Michael Craig-Martin has been immersed in a world of industrially manufactured objects since the 1970s. Since then, he has continuously enlarged and updated this universe of objects, using them to explore the aesthetics of contemporary consumer society everywhere.
Michael Craig-Martin was born in Dublin Ireland in 1941. He grew up and was educated in the United States, studying Fine Art at the Yale School of Art and Architecture. He has lived and worked in Britain since 1966.
The artist has been immersed in a world of industrially manufactured objects since the 1970s. Since then, he has continuously enlarged and updated this universe of objects, using them to explore the aesthetics of contemporary consumer society everywhere.
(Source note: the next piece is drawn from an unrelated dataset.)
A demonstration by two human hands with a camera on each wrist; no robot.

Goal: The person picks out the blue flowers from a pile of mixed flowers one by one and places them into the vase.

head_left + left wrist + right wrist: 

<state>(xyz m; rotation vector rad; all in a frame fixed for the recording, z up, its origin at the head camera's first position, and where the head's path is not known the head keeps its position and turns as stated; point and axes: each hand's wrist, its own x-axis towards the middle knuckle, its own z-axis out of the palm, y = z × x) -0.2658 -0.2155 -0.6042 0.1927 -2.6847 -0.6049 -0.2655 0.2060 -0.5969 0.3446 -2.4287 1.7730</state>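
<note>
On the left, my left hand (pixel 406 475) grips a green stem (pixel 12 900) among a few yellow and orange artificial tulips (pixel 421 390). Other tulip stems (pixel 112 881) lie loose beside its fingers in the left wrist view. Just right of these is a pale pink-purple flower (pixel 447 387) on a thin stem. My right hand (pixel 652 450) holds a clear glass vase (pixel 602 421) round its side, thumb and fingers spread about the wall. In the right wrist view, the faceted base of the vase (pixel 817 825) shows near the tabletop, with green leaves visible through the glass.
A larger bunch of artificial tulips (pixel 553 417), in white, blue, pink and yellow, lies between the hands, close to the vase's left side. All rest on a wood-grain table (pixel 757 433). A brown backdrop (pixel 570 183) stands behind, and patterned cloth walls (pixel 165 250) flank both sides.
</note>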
In retrospect, one can say that Craig-Martin's œuvre up to today serves as a documentary archive, recording not only our shift from the analogue to the digital world, but also the constant acceleration in production and everyday consumption, as well as the never-ending growth of the sheer range of products that are made.
In his recent works he also depicts cut flowers and vegetable collages. However, although these objects initially seem very incongruous – nature versus technology – they all faithfully follow the principle of Michael Craig-Martin's work, as they represent objects from today’s Western consumer society that have become so commonplace in our everyday lives that we hardly even notice them. Yet tomatoes and avocados, like sunflowers or MacBooks, are also domesticated and mass-produced, and thus they too represent the fact that organic goods can be manufactured just like artificial goods. These new motifs are a logical extension of Craig-Martin's pictorial vocabulary.
Craig-Martin is well known to have been an influential teacher at Goldsmiths College, London. He was a Tate Trustee from 1989 to 1999, was awarded a CBE in 2000 and was elected an RA in 2006. In 2016 he was knighted in the Queen’s Birthday Honours for his services to art.